**Work task:**
Please output, exactly and without pictures, the lines from the opening of the listing below through the line containing "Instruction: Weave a", both included.

══ Recorded information ══

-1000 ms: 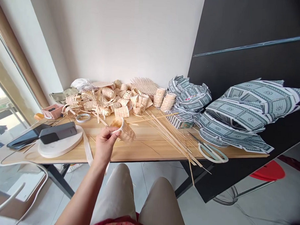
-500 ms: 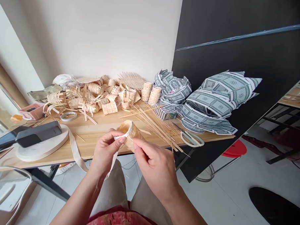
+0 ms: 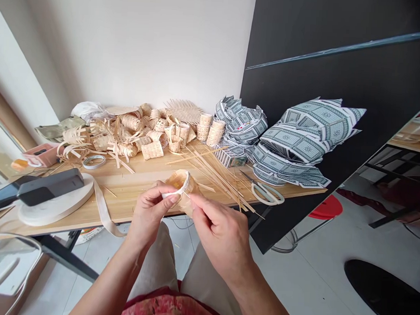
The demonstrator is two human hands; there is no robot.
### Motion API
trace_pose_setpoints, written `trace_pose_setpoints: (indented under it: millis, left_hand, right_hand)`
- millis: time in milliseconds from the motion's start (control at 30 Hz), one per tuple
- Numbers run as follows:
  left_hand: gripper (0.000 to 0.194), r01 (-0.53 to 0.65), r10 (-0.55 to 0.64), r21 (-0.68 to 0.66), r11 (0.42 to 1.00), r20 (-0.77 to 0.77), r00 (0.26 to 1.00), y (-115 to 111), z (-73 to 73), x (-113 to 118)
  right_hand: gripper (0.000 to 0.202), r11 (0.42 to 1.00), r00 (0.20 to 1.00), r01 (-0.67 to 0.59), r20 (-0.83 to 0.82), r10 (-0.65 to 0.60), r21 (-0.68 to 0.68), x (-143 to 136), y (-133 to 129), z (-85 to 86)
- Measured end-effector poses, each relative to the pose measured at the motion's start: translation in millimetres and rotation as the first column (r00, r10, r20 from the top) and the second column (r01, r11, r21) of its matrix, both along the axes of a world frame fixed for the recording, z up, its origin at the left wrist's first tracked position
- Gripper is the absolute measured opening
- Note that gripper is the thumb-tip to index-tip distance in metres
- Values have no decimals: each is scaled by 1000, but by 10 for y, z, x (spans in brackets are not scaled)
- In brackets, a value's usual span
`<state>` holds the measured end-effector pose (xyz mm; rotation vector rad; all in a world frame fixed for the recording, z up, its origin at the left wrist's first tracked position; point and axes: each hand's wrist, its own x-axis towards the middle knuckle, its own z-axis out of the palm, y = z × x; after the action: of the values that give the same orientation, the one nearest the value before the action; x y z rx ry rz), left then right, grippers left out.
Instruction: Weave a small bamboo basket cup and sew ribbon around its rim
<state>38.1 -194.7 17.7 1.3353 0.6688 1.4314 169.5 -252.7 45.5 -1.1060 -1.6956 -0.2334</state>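
Note:
A small woven basket (image 3: pixel 187 203) with a white band around its rim is held over the table's front edge, its mouth tilted up. My left hand (image 3: pixel 152 206) pinches the rim at its left side, thumb and fingers on the white band. My right hand (image 3: pixel 219 227) is closed at the basket's right side; thumb and forefinger pinch something thin at the rim, too small to name. A pale ribbon (image 3: pixel 103 208) runs from a large white roll (image 3: pixel 57 202) at the left and droops over the table edge toward my left hand.
Many small woven baskets (image 3: pixel 152 150) lie at the back of the table (image 3: pixel 125 191). Thin strips (image 3: pixel 212 171) and white-handled scissors (image 3: pixel 267 195) are at the right. Folded-paper pieces (image 3: pixel 294 142) stand by the black panel. A grey device (image 3: pixel 52 185) rests on the roll. Below right is a red stool (image 3: pixel 328 207).
The view has shifted slightly. The basket and both hands have moved a little to the right, and the ribbon no longer shows hanging below my left hand. Both hands keep their grip.

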Motion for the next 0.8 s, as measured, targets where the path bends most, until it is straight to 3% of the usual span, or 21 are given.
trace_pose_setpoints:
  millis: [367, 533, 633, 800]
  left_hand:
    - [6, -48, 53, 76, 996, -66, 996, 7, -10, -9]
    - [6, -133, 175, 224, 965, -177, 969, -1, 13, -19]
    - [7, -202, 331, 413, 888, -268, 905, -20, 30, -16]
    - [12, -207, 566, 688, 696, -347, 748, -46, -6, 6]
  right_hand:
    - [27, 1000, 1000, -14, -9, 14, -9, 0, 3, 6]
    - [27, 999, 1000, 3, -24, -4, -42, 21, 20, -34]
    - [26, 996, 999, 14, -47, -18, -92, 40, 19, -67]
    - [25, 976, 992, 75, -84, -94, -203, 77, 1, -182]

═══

**The answer:**
-1000 ms: 
-500 ms: 
+0 ms: 
The demonstrator is two human hands; there is no robot.
### Motion API
trace_pose_setpoints, written `trace_pose_setpoints: (indented under it: millis, left_hand, right_hand)`
- millis: time in milliseconds from the motion's start (control at 30 Hz), one per tuple
- Numbers run as follows:
  left_hand: gripper (0.000 to 0.194), r01 (-0.53 to 0.65), r10 (-0.55 to 0.64), r21 (-0.68 to 0.66), r11 (0.42 to 1.00), r20 (-0.77 to 0.77), r00 (0.26 to 1.00), y (-115 to 111), z (-73 to 73), x (-113 to 118)
  right_hand: gripper (0.000 to 0.202), r11 (0.42 to 1.00), r00 (0.20 to 1.00), r01 (-0.67 to 0.59), r20 (-0.83 to 0.82), r10 (-0.65 to 0.60), r21 (-0.68 to 0.68), x (-143 to 136), y (-133 to 129), z (-85 to 86)
- Measured end-effector poses, each relative to the pose measured at the motion's start: translation in millimetres and rotation as the first column (r00, r10, r20 from the top) and the second column (r01, r11, r21) of its matrix, both along the axes of a world frame fixed for the recording, z up, its origin at the left wrist's first tracked position
- Gripper is the absolute measured opening
- Note that gripper is the thumb-tip to index-tip distance in metres
- Values have no decimals: each is scaled by 1000, but by 10 for y, z, x (spans in brackets are not scaled)
- In brackets, a value's usual span
`<state>` holds the measured end-effector pose (xyz mm; rotation vector rad; all in a world frame fixed for the recording, z up, its origin at the left wrist's first tracked position; point and axes: each hand's wrist, its own x-axis towards the middle knuckle, its own z-axis out of the palm, y = z × x; after the action: of the values that give the same orientation, the one nearest the value before the action; x y z rx ry rz), left then right, grippers left out.
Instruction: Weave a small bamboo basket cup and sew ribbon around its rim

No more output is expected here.